Records to use:
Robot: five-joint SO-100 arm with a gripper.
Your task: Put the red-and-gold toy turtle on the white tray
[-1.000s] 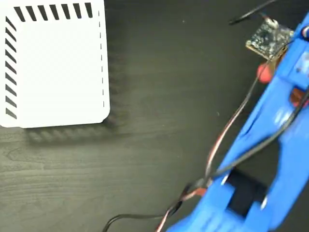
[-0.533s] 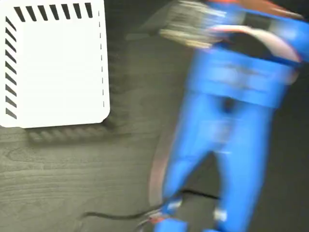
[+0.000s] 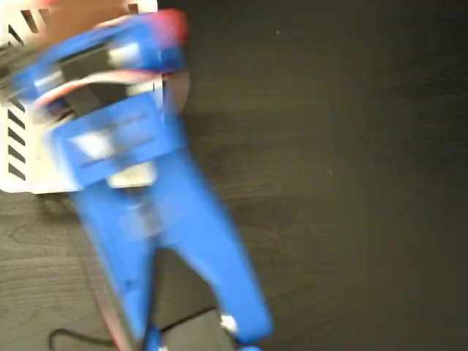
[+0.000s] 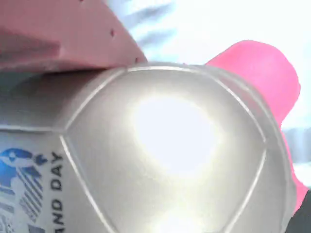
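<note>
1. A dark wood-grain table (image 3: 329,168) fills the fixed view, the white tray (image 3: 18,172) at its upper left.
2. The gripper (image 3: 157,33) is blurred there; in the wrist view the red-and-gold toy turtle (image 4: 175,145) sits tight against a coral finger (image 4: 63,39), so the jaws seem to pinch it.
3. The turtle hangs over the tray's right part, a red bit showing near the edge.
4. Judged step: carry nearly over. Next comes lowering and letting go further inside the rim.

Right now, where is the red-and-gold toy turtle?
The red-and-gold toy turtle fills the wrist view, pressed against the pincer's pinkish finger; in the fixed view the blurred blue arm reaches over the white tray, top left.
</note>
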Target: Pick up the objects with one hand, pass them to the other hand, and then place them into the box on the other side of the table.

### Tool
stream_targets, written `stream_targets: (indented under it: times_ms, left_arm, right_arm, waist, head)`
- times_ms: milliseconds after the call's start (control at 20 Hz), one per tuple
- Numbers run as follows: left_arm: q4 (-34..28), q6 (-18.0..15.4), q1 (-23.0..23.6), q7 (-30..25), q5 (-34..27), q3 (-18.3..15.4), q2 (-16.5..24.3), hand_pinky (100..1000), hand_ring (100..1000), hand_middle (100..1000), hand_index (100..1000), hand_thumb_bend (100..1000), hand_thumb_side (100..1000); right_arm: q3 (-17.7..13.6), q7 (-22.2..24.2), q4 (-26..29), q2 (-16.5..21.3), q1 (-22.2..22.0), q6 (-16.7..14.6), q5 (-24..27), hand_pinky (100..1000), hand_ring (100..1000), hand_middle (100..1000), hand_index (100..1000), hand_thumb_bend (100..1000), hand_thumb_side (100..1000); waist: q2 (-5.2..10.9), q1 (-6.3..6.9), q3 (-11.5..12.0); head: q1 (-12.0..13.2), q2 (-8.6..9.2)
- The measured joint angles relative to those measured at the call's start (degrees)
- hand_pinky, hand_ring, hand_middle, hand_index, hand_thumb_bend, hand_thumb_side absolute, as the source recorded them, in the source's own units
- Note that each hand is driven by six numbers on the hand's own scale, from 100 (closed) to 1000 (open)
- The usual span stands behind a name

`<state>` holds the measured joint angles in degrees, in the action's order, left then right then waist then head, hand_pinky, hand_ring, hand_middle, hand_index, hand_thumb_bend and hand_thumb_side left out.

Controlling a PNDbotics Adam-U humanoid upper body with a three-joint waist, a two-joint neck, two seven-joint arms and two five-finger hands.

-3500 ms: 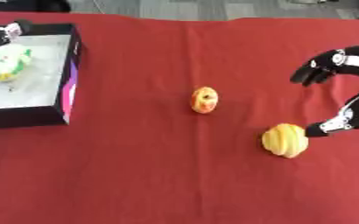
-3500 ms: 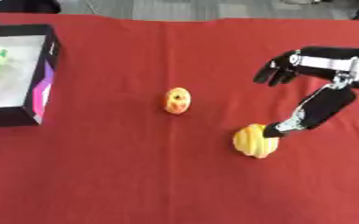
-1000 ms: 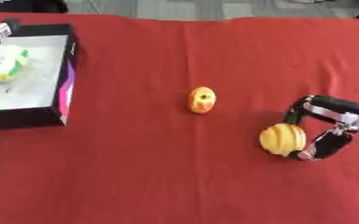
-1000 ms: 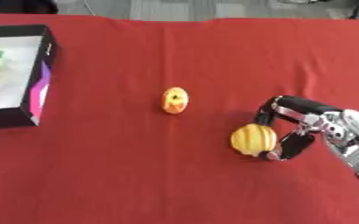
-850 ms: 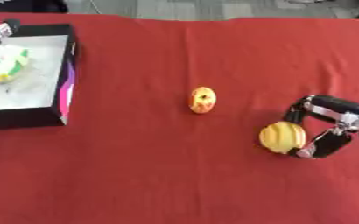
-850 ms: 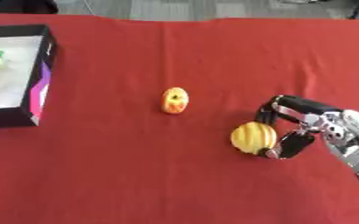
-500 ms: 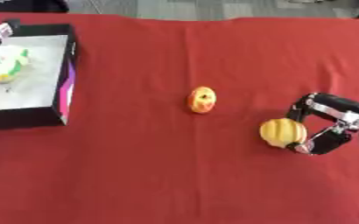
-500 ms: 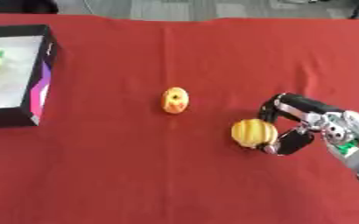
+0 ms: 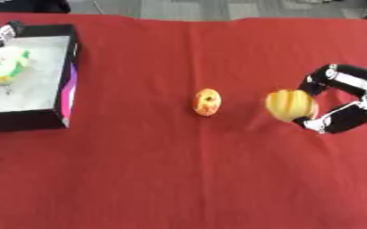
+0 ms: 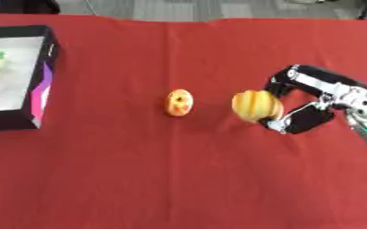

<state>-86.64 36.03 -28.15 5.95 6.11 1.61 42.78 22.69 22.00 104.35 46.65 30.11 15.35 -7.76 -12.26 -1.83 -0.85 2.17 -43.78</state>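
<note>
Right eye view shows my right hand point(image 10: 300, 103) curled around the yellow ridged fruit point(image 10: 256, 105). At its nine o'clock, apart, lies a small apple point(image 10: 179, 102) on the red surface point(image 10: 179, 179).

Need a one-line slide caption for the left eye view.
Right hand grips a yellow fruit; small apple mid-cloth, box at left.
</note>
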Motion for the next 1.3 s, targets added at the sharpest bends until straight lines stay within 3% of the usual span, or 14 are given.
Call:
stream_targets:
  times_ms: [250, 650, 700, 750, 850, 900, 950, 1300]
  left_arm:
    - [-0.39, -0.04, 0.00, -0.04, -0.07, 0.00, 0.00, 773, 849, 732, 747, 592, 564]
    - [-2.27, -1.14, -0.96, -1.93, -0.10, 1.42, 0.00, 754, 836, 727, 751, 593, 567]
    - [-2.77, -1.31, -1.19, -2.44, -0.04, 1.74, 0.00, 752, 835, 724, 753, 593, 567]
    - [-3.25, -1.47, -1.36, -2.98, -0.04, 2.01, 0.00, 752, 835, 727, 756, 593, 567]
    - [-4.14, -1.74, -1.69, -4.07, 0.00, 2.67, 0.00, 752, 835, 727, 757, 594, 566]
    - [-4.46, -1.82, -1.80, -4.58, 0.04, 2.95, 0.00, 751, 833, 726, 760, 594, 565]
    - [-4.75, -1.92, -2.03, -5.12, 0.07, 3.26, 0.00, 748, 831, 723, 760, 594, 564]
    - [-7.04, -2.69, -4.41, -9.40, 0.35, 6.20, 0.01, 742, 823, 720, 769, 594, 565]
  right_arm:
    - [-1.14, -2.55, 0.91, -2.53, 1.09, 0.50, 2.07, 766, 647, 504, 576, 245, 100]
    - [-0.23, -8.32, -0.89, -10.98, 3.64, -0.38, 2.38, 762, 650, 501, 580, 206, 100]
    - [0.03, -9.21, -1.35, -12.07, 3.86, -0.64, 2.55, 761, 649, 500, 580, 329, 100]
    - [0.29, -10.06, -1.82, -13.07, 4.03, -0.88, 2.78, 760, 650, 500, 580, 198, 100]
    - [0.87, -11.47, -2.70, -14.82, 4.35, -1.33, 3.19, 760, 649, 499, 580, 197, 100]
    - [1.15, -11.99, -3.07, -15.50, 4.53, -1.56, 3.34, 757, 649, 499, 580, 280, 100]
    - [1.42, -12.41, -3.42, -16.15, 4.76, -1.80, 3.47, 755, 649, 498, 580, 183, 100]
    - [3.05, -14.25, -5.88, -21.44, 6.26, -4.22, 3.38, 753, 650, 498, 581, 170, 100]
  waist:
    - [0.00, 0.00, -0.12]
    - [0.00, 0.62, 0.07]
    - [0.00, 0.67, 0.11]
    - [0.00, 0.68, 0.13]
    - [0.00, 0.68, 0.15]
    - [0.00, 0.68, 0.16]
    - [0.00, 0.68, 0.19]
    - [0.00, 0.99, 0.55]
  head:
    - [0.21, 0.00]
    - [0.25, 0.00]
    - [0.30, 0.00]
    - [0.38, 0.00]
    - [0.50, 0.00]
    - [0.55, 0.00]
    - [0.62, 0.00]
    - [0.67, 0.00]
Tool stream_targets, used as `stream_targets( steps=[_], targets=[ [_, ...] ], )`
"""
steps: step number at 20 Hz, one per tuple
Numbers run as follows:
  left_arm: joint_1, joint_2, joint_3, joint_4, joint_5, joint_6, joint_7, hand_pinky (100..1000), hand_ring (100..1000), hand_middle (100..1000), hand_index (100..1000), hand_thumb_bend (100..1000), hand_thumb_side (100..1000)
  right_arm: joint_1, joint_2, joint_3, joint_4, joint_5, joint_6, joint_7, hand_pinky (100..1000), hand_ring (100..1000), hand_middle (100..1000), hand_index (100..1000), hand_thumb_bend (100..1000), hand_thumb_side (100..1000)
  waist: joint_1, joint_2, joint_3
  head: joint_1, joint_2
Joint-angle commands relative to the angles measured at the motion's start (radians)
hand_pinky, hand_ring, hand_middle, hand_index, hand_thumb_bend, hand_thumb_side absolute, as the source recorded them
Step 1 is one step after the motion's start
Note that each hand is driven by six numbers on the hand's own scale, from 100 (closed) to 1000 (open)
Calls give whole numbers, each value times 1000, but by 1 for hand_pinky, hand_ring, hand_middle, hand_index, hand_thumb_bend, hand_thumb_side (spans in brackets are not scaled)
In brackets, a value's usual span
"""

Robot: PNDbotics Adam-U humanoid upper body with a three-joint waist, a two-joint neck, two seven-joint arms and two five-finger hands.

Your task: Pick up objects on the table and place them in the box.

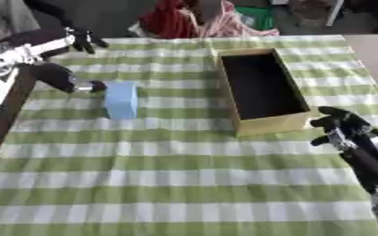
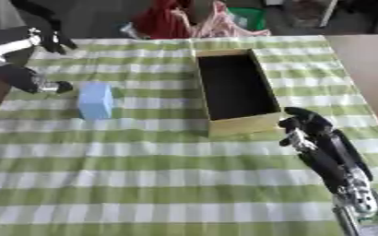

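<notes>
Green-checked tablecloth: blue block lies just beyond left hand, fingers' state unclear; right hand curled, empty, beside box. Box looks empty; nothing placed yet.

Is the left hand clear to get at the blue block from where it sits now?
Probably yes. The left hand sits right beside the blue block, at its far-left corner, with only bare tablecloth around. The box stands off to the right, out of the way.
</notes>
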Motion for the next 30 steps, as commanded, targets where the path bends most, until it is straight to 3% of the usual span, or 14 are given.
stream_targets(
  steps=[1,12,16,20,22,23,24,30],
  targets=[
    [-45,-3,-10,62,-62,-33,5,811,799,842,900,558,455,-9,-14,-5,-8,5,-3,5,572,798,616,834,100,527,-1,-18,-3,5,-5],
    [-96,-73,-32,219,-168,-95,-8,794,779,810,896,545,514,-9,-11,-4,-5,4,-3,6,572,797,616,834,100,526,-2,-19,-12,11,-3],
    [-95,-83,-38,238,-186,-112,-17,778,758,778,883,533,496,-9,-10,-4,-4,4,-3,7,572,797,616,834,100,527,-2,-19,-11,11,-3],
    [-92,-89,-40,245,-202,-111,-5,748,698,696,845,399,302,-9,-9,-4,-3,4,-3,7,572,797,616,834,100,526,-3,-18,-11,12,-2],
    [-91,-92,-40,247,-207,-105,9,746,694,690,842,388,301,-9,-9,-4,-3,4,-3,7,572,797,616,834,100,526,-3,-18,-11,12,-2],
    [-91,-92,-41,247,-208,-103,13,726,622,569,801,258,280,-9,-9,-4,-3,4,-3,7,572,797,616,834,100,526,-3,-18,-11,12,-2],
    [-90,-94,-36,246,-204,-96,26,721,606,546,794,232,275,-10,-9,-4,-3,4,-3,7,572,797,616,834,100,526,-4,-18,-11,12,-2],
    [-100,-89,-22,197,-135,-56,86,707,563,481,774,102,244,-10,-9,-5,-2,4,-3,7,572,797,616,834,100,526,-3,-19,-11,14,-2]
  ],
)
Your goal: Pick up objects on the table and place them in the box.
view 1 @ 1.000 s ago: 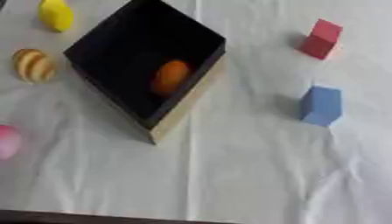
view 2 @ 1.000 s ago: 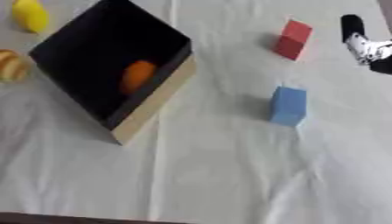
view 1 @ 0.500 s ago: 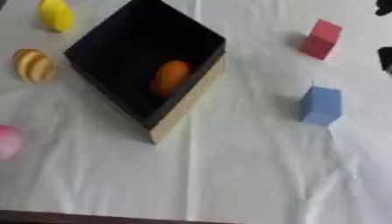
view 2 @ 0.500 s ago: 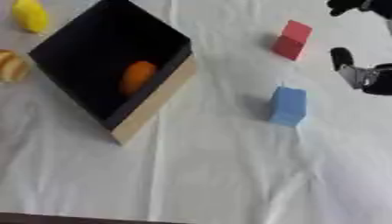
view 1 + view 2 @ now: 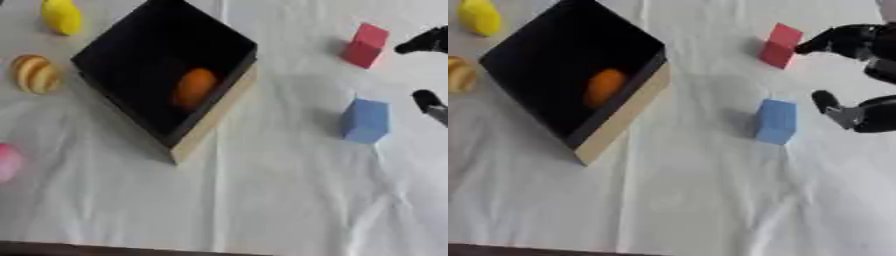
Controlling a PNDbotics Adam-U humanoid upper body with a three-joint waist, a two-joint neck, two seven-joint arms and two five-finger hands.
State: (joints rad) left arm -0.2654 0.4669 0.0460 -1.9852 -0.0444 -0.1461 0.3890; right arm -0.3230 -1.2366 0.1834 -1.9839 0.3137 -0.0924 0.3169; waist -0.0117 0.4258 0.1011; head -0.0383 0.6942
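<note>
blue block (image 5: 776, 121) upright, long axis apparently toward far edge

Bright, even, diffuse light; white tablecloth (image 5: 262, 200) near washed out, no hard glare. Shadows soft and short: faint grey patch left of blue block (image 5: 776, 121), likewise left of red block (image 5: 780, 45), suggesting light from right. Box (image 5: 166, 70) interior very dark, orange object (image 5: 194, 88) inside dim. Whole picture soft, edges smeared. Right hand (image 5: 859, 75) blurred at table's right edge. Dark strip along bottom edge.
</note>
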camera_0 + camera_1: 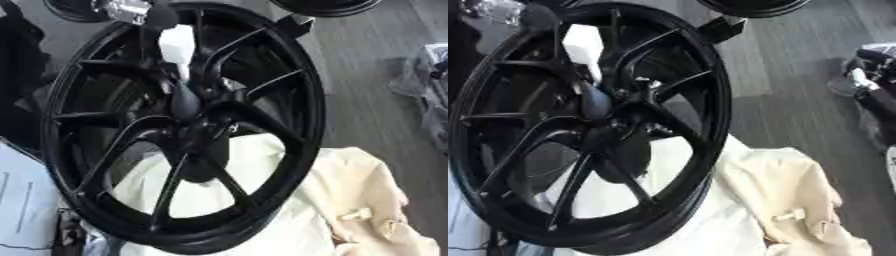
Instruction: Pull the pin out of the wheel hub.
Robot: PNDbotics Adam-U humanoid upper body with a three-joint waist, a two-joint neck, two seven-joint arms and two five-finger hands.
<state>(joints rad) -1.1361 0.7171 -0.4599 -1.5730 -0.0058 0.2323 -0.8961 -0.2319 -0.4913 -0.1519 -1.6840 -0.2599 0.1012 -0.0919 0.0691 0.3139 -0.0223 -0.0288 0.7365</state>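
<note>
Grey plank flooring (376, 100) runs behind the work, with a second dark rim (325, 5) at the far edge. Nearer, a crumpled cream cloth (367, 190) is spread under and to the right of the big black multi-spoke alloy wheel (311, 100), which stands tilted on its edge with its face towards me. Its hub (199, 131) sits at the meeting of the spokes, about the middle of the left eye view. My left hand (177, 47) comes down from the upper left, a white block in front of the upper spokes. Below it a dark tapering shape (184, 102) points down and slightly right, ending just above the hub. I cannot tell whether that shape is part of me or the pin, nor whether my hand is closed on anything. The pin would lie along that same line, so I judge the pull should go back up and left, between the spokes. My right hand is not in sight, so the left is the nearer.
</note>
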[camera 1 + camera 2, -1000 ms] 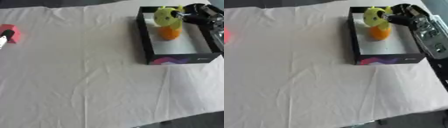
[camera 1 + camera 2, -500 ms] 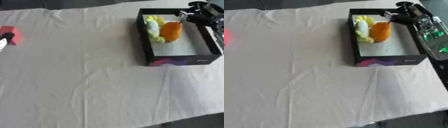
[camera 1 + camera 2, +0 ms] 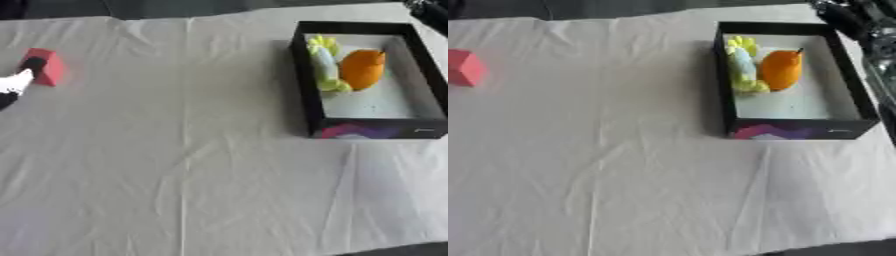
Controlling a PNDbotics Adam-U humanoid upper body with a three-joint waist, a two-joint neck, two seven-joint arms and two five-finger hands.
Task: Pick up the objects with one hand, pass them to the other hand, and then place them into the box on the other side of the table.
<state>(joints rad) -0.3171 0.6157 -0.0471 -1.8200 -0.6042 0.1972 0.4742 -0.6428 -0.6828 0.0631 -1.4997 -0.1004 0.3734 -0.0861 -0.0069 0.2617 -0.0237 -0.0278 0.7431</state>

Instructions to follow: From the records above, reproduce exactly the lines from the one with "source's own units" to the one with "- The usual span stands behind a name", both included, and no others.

Exercise result:
- hand_pinky, hand_ring, hand_middle, hand_index, hand_thumb_bend, hand_thumb_side absolute, as the source recorded them, in the source's own units
- Note that each hand is driven by six numbers on the hand's own scale, from 100 (closed) to 1000 (open)
- The usual span stands behind a name

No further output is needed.